Hila Fahima, moulée dans une robe scintillante, offre à la reine de la nuit une séduction vocale et physique incontestables, émouvante dans le chant de la mère éplorée, et parfaite dans les vocalises attendues dans son air de vengeance. La soprano belge Chiara Skerath nous donne à voir l’évolution du personnage de Pamina, d’abord jeune fille prompte à se désespérer ou à s’enthousiasmer de manière enfantine, puis, après le mûrissement par les épreuves, jeune femme déterminée que guide son amour pour conduire Tamino à travers le feu et l’eau. La voix, souple et bien équilibrée, exprime avec talent les accents de la juvénilité, l’éloge de l’amour – notamment dans le beau duo avec Papagano – la détresse dans l’air « Ach, ich fühl’s », très émouvant, la détermination enfin lors des épreuves ultimes.

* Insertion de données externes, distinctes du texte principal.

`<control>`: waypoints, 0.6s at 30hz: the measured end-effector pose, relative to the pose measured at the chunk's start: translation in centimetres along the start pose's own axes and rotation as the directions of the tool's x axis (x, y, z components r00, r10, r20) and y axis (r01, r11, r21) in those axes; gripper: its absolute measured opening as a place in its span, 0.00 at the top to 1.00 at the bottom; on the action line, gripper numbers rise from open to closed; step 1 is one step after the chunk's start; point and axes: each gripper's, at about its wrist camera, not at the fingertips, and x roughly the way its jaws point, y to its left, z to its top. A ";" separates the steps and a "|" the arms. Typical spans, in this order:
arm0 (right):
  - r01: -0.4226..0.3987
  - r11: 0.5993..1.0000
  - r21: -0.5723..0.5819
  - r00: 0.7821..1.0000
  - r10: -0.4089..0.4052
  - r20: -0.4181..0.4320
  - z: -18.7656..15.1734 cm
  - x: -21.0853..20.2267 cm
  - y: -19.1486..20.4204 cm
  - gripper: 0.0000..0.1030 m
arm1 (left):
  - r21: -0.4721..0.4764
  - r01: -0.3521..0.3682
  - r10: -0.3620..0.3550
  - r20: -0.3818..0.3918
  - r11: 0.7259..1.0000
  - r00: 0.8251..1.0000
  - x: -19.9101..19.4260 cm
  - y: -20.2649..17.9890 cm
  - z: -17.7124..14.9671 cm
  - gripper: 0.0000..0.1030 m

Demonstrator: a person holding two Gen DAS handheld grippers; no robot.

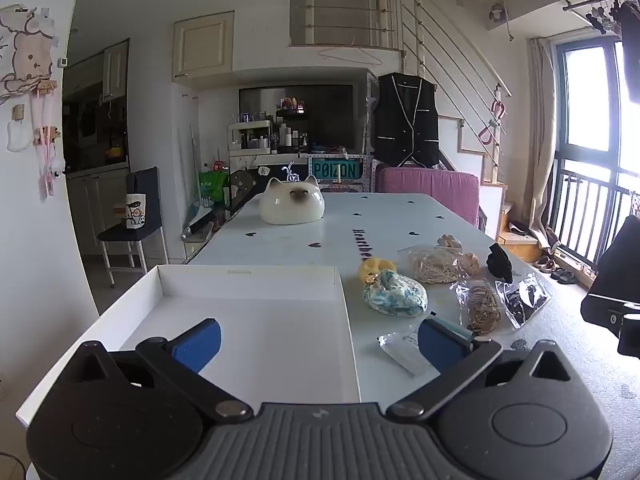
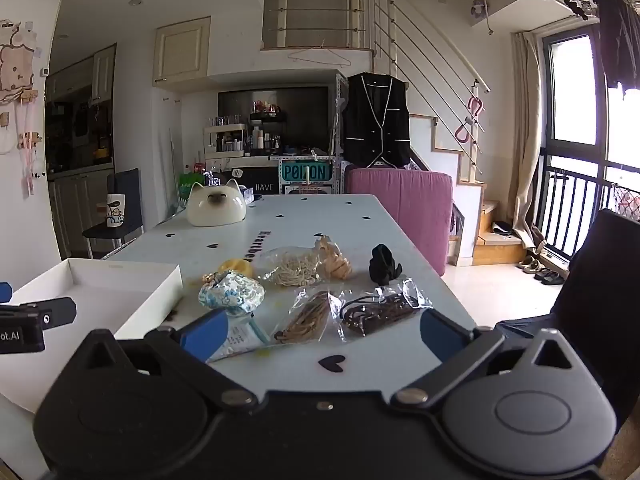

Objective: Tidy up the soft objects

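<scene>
We hold both sets of jaws spread wide with nothing between them. Our left gripper (image 1: 318, 344) hangs over the near right edge of the shallow white box (image 1: 248, 276), whose floor lies bare. Our right gripper (image 2: 322, 334) hovers above the worktop (image 2: 320, 216) at its near edge.

The soft things cluster just right of the box: a blue floral scrunchie (image 2: 232, 294) touching a yellow one (image 2: 236, 267) behind it, bagged bands in cream (image 2: 294, 270), tan (image 2: 308, 316) and dark brown (image 2: 380, 310), and a black scrunchie (image 2: 383, 266) near the worktop's right edge. Beyond them the worktop runs open to a cat-faced ceramic piece (image 2: 216, 204) at the far left.
</scene>
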 end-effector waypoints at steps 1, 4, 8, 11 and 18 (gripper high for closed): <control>0.002 1.000 -0.001 1.000 -0.002 0.001 0.0 0.0 0.0 0.00 | 0.001 0.000 0.000 -0.006 1.000 1.000 0.0 0.0 0.0 0.00; 0.002 1.000 -0.004 1.000 -0.002 0.002 0.0 -0.1 0.0 0.00 | -0.003 0.001 -0.002 -0.005 1.000 1.000 0.0 0.0 0.0 0.00; -0.001 1.000 0.000 1.000 0.001 0.001 0.0 -0.1 -0.1 0.00 | -0.002 -0.001 0.001 -0.003 1.000 1.000 0.0 0.0 0.0 0.00; -0.001 1.000 0.002 1.000 0.001 0.001 0.0 -0.1 -0.1 0.00 | -0.003 -0.003 0.003 -0.001 1.000 1.000 0.0 0.0 0.0 0.00; 0.002 1.000 -0.001 1.000 -0.002 0.001 0.0 -0.1 0.0 0.00 | -0.004 0.001 -0.001 -0.001 1.000 1.000 0.0 0.0 0.1 0.00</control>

Tout aussi convaincant dans le rôle du méchant de l’histoire, le ténor Mark Omvlee, sous son maquillage mauresque, est un Monostatos virtuose, dans le chant comme dans le jeu scénique. Papagena est incarnée avec grâce et fraîcheur par Chloé Briot, Luc Bertin-Hugault et Enguerrand de Hys donnent du duo des hommes en armes (« Der, welcher wandert diese Strasse ») une interprétation solide et expressive. Les ensembles sont chantés avec précision et homogénéité par le Chœur Lyrique Saint-Étienne Loire, dirigé par Laurent Touche, tandis que les trois enfants de la Maîtrise du Conseil Général de la Loire, après une première intervention un peu fragile, s’acquittent honorablement de leurs autres airs.

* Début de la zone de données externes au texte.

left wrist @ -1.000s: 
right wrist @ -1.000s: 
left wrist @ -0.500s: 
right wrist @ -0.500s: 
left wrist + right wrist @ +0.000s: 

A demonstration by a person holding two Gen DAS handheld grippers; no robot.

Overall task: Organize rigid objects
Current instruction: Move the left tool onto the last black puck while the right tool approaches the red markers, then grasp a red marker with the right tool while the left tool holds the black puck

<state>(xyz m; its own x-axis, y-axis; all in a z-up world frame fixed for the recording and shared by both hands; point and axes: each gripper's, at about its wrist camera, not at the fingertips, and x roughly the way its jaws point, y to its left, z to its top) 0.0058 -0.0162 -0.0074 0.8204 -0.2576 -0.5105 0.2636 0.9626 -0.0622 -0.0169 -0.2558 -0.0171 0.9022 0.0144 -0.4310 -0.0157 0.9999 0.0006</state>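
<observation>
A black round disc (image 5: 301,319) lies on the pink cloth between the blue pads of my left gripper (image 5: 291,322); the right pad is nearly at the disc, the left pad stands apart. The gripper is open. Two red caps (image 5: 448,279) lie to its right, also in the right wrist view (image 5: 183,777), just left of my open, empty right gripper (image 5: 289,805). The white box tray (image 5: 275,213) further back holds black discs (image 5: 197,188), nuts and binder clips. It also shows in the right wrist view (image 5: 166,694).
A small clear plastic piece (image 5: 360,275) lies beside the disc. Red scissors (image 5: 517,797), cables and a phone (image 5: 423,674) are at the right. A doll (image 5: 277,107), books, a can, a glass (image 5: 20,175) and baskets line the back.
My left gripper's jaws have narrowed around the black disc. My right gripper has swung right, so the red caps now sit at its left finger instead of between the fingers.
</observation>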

Mais quelle déception qu’un Sarastro que l’on n’entend qu’à peine ! La basse britannique Richard Wiegold peine à faire sortir les notes les plus basses de la partition. Ses interventions manquent de clarté et de projection, ôtant au personnage l’aura et la majesté qu’il est censé incarner : même dans les scènes parlées, la diction et l’articulation sont médiocres. Regrettons enfin que le rôle de l’orateur, que joue Laurent Delvert, ne soit pas tenu par un acteur ayant mieux travaillé la prononciation et l’intonation de la langue allemande. Plusieurs passages deviennent ainsi ridicules, les erreurs d’accentuation se trouvant par ailleurs accompagnées d’une préciosité maniérée qui paraît hors sujet.
À moins qu’il ne faille voir dans ces dernières prestations le signe d’une crise des Lumières que suggère la mise en scène : l’ordonnancement des cérémonies initiatiques n’est-il pas bousculé par un trublion qui arrive en courant au dernier moment, armé d’une plume avec laquelle il prend des notes dans un carnet – Mozart lui-même ? La conclusion, faisant de Sarastro un nouveau Goethe, trônant sur un canapé dans la pose du poète sur le tableau de Tischbein (Goethe dans la campagne romaine, 1787), restaure un ordre certes rationnel mais aussi contraignant, auquel se soumettent tous les personnages, y compris la Reine de la nuit et Monostatos (au lieu de disparaître dans l’abîme). On songe à un aphorisme de Lichtenberg, contemporain de Mozart, comparant les Lumières (Aufklärung) au signe du feu, donnant lumière et chaleur, nécessaire à la croissance et au progrès, mais qui peut aussi brûler et détruire. À tout moment, l’incendie initial peut se déclencher à nouveau par excès de raison. Mais il est dit aussi que Papageno veille au grain et s’est empressé, avec Papagena, de donner naissance à une nombreuse descendance qui pourra réenchanter le monde.